* **TASK ITEM**
Although the entries contain pictures, your copy should hold only their exact text.

* **EXTRACTED MATERIAL**
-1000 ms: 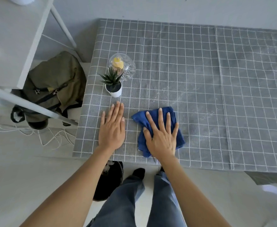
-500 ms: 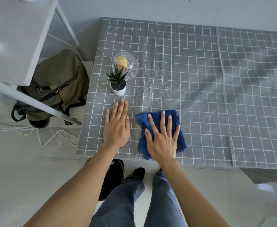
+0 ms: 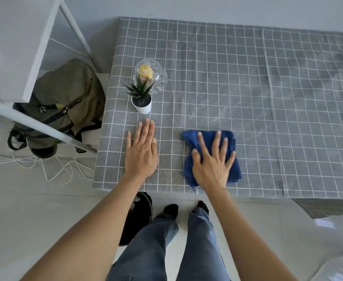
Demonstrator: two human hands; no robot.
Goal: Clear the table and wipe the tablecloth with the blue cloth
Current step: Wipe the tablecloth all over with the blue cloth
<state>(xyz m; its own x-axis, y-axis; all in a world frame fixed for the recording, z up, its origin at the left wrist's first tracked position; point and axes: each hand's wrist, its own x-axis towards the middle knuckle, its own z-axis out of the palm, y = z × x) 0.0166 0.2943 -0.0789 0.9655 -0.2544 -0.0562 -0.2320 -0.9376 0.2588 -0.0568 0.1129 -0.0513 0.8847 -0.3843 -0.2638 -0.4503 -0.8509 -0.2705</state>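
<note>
Near the surface's front edge, the right hand (image 3: 212, 167) presses spread fingers (image 3: 217, 142) on the blue cloth (image 3: 233, 169), wiping the grey tablecloth (image 3: 247, 98); the left hand (image 3: 141, 153) lies flat, fingers together. Next likely strokes rightward; the potted succulent (image 3: 141, 98) remains uncleared.

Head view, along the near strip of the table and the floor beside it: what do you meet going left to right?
Olive backpack → left hand flat on the tablecloth → right hand pressing the blue cloth → bare grid cloth to the right.
</note>
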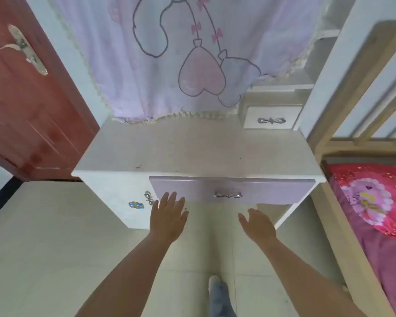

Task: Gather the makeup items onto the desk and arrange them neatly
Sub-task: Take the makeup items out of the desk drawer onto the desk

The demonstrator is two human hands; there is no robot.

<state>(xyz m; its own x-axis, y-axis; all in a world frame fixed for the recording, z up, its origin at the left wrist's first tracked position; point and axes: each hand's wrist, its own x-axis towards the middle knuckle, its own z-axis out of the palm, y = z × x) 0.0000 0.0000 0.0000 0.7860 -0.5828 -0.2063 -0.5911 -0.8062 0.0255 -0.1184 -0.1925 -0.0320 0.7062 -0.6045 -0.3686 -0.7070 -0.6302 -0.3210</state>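
Observation:
A white desk [192, 149] stands in front of me, and I see no makeup items on its top. Under the top sits a lilac drawer [272, 191] with a silver bow handle [228, 194], shut or nearly shut. My left hand [168, 216] is held out flat, fingers spread, just below the drawer's left end and holds nothing. My right hand [258, 225] hovers lower, below and right of the handle, fingers loosely apart and empty.
A small white drawer [271, 116] sits at the desk's back right. A lilac cloth [181, 53] hangs over the back of the desk. A red door [25, 99] is on the left. A wooden bed frame [343, 124] with pink bedding [375, 202] stands on the right. My foot [217, 291] is on the tiled floor.

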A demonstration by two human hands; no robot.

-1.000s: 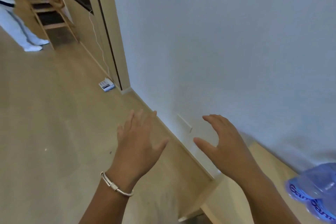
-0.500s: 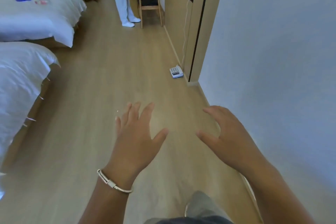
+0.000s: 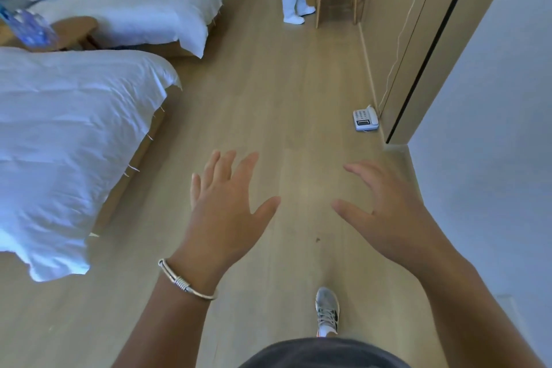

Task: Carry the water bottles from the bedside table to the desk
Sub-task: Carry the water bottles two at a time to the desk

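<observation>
Clear crinkled plastic, blue-labelled: water bottles (image 3: pixel 28 28) are seen blurred at the near edge of the rounded wooden bedside table (image 3: pixel 74 28), between the beds. Nothing is held; left hand (image 3: pixel 222 206) and right hand (image 3: pixel 385 212) are spread, fingers relaxed. Carrying judged not begun; desk unseen.

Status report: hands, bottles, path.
Left hand and right hand open, empty. Clear plastic blue-labelled water bottles on wooden bedside table, far left. White telephone on floor, right.
</observation>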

* **ANSWER SECTION**
-1000 ms: 
-500 ms: 
+0 ms: 
Demonstrator: two human hands; no robot.
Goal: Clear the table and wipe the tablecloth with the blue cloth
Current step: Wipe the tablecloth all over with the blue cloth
<state>(xyz m; its own x-axis, y-axis; all in a world frame fixed for the recording, z up, its origin at the left wrist's first tracked position; point and axes: each hand's wrist, its own x-axis towards the middle knuckle, its own z-axis out of the palm, y = z × x) 0.0166 0.2943 -0.0789 0.9655 -0.2544 -0.0562 -0.2320 -0.9376 0.2588 -0.0568 0.1129 -0.0513 0.8847 -0.3843 -0.2638 -0.4503 -0.8509 -0.2705</state>
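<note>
Near the surface's front edge, the right hand (image 3: 212, 167) presses spread fingers (image 3: 217, 142) on the blue cloth (image 3: 233, 169), wiping the grey tablecloth (image 3: 247, 98); the left hand (image 3: 141, 153) lies flat, fingers together. Next likely strokes rightward; the potted succulent (image 3: 141, 98) remains uncleared.

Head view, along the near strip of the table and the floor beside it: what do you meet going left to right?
Olive backpack → left hand flat on the tablecloth → right hand pressing the blue cloth → bare grid cloth to the right.
</note>
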
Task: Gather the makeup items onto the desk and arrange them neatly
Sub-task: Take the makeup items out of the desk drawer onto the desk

The demonstrator is two human hands; there is no robot.

<state>(xyz m; its own x-axis, y-axis; all in a world frame fixed for the recording, z up, its origin at the left wrist's first tracked position; point and axes: each hand's wrist, its own x-axis towards the middle knuckle, its own z-axis out of the palm, y = z × x) 0.0000 0.0000 0.0000 0.7860 -0.5828 -0.2063 -0.5911 -0.8062 0.0255 -0.1184 -0.1925 -0.0320 0.7062 -0.6045 -0.3686 -0.7070 -0.6302 -0.3210</state>
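Observation:
A white desk [192, 149] stands in front of me, and I see no makeup items on its top. Under the top sits a lilac drawer [272, 191] with a silver bow handle [228, 194], shut or nearly shut. My left hand [168, 216] is held out flat, fingers spread, just below the drawer's left end and holds nothing. My right hand [258, 225] hovers lower, below and right of the handle, fingers loosely apart and empty.
A small white drawer [271, 116] sits at the desk's back right. A lilac cloth [181, 53] hangs over the back of the desk. A red door [25, 99] is on the left. A wooden bed frame [343, 124] with pink bedding [375, 202] stands on the right. My foot [217, 291] is on the tiled floor.
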
A demonstration by two human hands; no robot.

-1.000s: 
-0.500s: 
+0.000s: 

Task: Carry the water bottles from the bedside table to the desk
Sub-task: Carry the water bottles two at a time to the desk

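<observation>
Clear crinkled plastic, blue-labelled: water bottles (image 3: pixel 28 28) are seen blurred at the near edge of the rounded wooden bedside table (image 3: pixel 74 28), between the beds. Nothing is held; left hand (image 3: pixel 222 206) and right hand (image 3: pixel 385 212) are spread, fingers relaxed. Carrying judged not begun; desk unseen.

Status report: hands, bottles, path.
Left hand and right hand open, empty. Clear plastic blue-labelled water bottles on wooden bedside table, far left. White telephone on floor, right.
</observation>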

Nothing further is needed for this exercise.